È però realistico pensare che un sistema sottordinato a quello statale (visto che il primo esiste in quanto ammesso e riconosciuto dal secondo) possa espandersi al punto da comprimere la potestà punitiva dello Stato e, con essa, la tutela che viene riconosciuta alla vittima del reato? Il tenore dell’art. 1 del medesimo D.L. 220/2003 che, nell’enunciare i principi generali, precisa: “i rapporti tra l’ordinamento sportivo e l’ordinamento della Repubblica sono regolati in base al principio di autonomia, salvi i casi di rilevanza per l’ordinamento giuridico della Repubblica di situazioni giuridiche soggettive connesse con l’ordinamento sportivo” condurrebbe a una risposta negativa, ma i giudici federali, per anni, non hanno rinunciato a infliggere sanzioni agli associati che si erano rivolti allo Stato per ottenere la punizione del reo e il risarcimento dei danni patiti.
5. RECENTI SVILUPPI GIURISPRUDENZIALI E FEDERALI
In ambito penale, la giurisprudenza di legittimità aveva inizialmente manifestato una mera indifferenza per i vincoli di giustizia derivanti dall’adesione a federazioni o associazioni “non potendo ovviamente comportare alcun impedimento all’accertamento di fatti penalmente rilevanti che abbiano a verificarsi nello svolgimento di eventi sportivi” (Cass. Pen. Sez. V Sent. n. 21301 del 27.05.2011). La stessa si è poi opposta apertamente a un’interpretazione estensiva della norma che sancisce l’autonomia della potestà federale, affermando che “alcuna situazione di pregiudizialità o preclusione può esserci fra le decisioni assunte in sede sportiva e quelle conseguenti ad una azione penale esercitata nell’ambito di un procedimento giurisdizionale” (Cass. Pen. Sez. III sent. n. 36350 del 09.09.2015). È stato infatti evidenziato che, mentre la sanzione disciplinare non esercita alcuna efficacia al di fuori dell’ordinamento particolare, quella penale punisce la violazione di regole poste a presidio di beni comuni.
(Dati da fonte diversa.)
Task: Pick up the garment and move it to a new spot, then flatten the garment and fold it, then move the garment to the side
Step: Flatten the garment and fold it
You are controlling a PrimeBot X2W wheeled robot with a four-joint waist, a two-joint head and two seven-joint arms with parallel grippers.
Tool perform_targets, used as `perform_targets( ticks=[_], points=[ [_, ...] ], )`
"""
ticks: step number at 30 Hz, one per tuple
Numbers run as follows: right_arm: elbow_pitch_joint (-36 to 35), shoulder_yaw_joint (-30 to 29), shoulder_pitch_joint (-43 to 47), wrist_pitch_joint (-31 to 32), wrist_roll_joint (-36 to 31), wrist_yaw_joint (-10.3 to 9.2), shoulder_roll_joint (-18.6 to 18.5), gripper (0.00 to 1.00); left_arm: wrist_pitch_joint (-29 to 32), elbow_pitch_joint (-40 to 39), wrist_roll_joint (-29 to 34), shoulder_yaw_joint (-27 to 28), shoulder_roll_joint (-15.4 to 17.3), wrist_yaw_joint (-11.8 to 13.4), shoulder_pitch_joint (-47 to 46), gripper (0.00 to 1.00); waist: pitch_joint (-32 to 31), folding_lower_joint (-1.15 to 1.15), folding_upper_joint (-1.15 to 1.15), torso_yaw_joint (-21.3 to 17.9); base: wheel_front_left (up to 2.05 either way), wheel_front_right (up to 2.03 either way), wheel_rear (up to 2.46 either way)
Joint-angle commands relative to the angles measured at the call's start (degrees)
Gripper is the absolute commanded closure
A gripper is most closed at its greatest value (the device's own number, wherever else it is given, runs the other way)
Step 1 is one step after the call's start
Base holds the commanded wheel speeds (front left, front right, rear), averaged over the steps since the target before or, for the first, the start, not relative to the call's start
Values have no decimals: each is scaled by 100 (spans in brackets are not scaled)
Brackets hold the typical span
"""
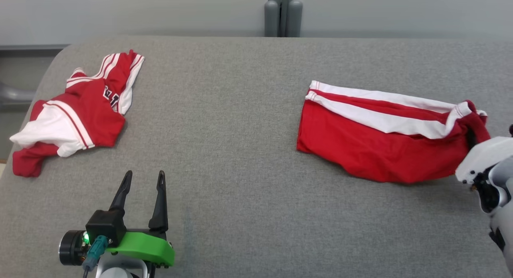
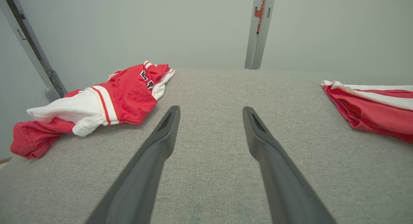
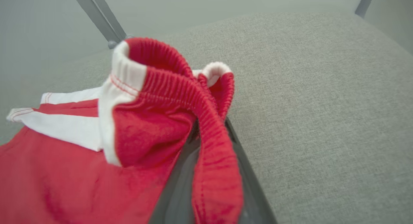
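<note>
L gripper [image 1: 144,174]: near-left of table, fingers pointing toward far side, spread wide, nothing btwn them; bare grey cover beneath, green housing behind it.
R gripper [image 3: 211,130]: at right edge of table, pinched narrow on the shorts' waistband; in head view its dark fingers are buried in the fabric, pale wrist shell showing at right edge.
Shorts [image 1: 372,150]: red w/ white side stripes, on right half of table, lying mostly flat; leg hems toward centre, waist end toward right edge.
Waistband [image 3: 209,146]: red ribbed elastic w/ a white section, bunched & raised off the surface at the grip; one strip runs down btwn the fingers.
Jersey [image 1: 88,113]: red & white, crumpled, far-left of table, well apart from shorts; dark lettering partly visible, can't read it.
Table [image 1: 240,150]: grey woven cover, rounded far-left corner; wide bare stretch btwn the two garments.
Post [image 1: 283,13]: grey upright behind far edge, about mid-table, against pale wall.
</note>
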Motion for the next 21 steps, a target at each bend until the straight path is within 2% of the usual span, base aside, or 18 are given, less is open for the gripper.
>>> perform_targets(
  ticks=[1, 11, 16, 21],
  points=[
    [-129, 33, -15, 192, 230, -5, 81, 100, -3, 32, -33, 1, -1, -5, 83, 0, -121, 0, 0, -90, 0, 0, 0],
    [-706, -131, -346, 1672, 1674, -4, 596, 100, -3, 113, -130, -131, -3, 25, 154, 0, -300, 0, 0, -90, 0, 0, 0],
    [-518, -274, -641, 2096, 1946, -2, 885, 100, -3, 146, -205, -291, -2, 41, 105, 0, -291, 0, 0, 59, 0, 0, 0],
    [-248, -417, -935, 2203, 2063, -2, 1227, 100, -3, 164, -319, -486, -2, 98, 18, 0, -247, 0, 0, 255, 0, 0, 0]
  ],
)
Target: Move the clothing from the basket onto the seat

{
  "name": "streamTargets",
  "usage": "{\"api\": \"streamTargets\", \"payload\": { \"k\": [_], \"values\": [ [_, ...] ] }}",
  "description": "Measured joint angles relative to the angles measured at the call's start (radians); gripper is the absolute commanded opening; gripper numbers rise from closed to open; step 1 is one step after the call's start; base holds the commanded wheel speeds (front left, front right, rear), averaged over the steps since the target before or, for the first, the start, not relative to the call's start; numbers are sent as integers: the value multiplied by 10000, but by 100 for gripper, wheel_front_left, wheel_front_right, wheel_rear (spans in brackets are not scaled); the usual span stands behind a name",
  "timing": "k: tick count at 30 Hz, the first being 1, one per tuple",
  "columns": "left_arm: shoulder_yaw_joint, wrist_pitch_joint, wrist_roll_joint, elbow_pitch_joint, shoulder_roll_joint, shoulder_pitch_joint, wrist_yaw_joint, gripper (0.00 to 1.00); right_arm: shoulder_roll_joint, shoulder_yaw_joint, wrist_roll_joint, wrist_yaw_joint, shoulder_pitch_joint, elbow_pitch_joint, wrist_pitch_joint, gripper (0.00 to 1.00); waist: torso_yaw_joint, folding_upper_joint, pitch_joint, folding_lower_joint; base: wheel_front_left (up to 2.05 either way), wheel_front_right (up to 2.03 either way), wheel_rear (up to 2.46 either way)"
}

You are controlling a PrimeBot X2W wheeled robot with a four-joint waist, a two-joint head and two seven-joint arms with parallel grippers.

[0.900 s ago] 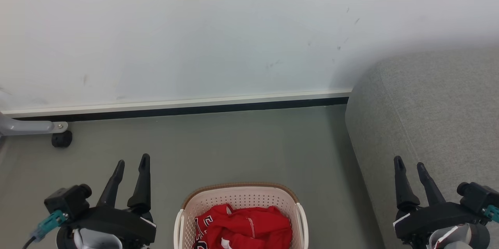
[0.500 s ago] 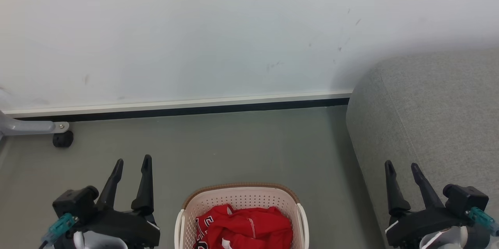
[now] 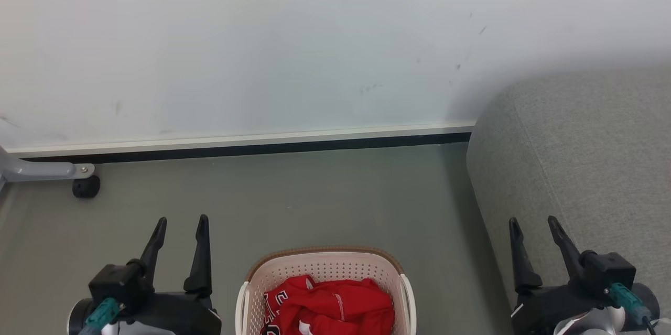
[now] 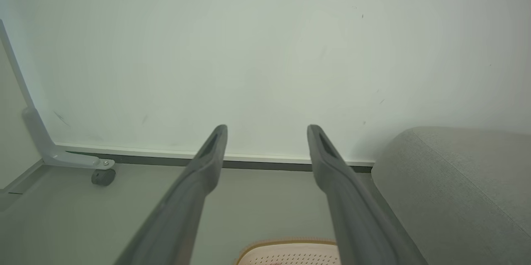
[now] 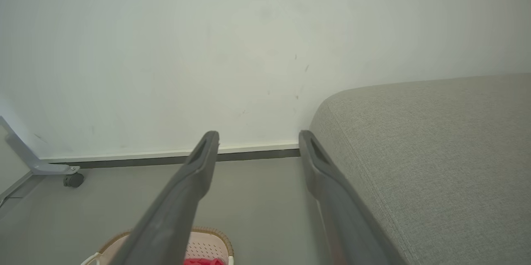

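Clothing is seen heaped in the basket from the head; from the left wrist, the basket's rim is caught. Left gripper and right gripper are held wide, empty.

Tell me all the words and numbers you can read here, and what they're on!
Red clothing in the basket: black-and-white printed letters on its left folds, too crumpled and cut off by the picture's edge to read.
Nothing else has writing: the wall, the floor and the sofa are plain.
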Motion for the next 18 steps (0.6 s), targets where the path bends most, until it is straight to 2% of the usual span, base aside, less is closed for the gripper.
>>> {"api": "streamTargets", "payload": {
  "k": [8,18],
  "values": [
    [-84,-98,828,-25,50,103,167,100,-4,198,-658,-117,-14,54,-224,100,7,0,19,-1,0,0,0],
    [-15,-61,859,-10,-19,138,167,100,13,173,-627,-115,-15,165,-228,100,-1,0,21,0,0,0,0]
  ]
}}
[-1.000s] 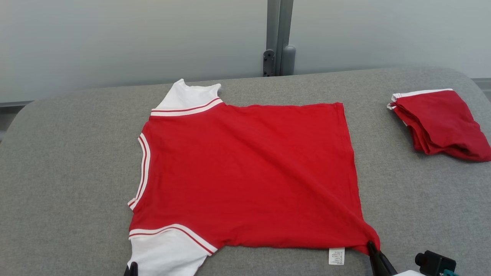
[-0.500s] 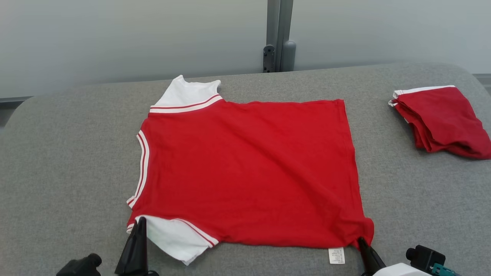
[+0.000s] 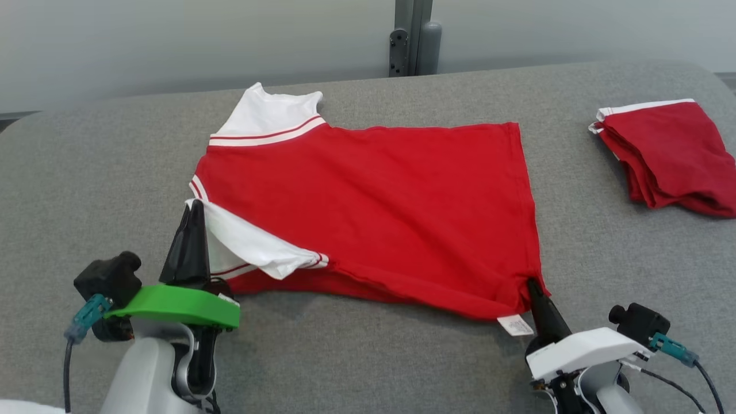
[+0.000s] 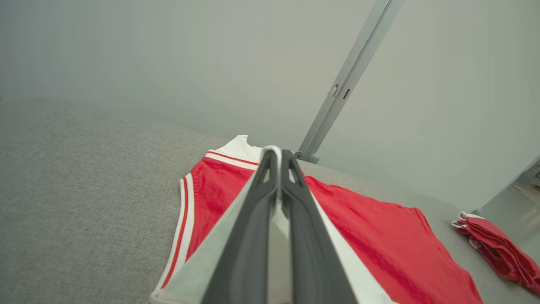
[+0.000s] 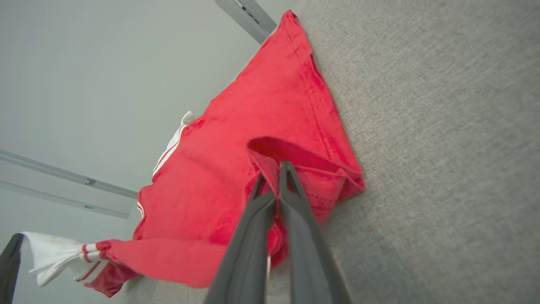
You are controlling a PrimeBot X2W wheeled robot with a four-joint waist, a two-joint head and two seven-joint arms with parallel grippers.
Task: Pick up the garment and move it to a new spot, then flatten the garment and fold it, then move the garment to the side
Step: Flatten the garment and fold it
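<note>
While jaws clamp garment [image 3: 374,195], corners aloft (both)

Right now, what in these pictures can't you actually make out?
- Head view: print on the white label is too small to read.
- Head view: the right edge cuts off a corner of the folded red pile.
- Left wrist view: the left jaws cover the middle of the near white sleeve.
- Right wrist view: the red shirt bunches around the right jaws, hiding how many layers they pinch.

1. Left gripper [image 3: 194,208], at lower left: fingers pressed together on the white sleeve of the garment [image 3: 374,195].
2. Right gripper [image 3: 532,287], at lower right: fingers clamped on its near hem corner.
</note>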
Ciononostante, i tribunali federali hanno insistito col ritenere che il limite oltre il quale l’atto di impulso processuale avrebbe dovuto reputarsi illegittimo poggiasse sulla “ripartizione fra reati perseguibili d’ufficio ovvero a querela di parte” (Tribunale Federale Territoriale C.R. Calabria, FIGC-LND, com. uff. n. 74 del 05.12.2018), e, nei casi riconducibili alla seconda ipotesi hanno continuato a irrogare significative sanzioni disciplinari. Con la Decisione n. 26 del 05.06.2020 il Collegio di Garanzia del Coni si è però finalmente adeguato all’orientamento della Corte, osservando che “la materia penale esula dalla giurisdizione sportiva non essendo quest’ultima in grado di garantire i diritti e le posizioni di diritto soggettivo del soggetto leso” e concludendo che “l’esercizio del diritto di querela non può essere limitato né subordinato ad alcuna autorizzazione da parte degli Organi federali”. La materia penale sembra quindi essersi completamente affrancata dal vincolo di giustizia sportiva, dopo un lungo periodo di colonizzazione.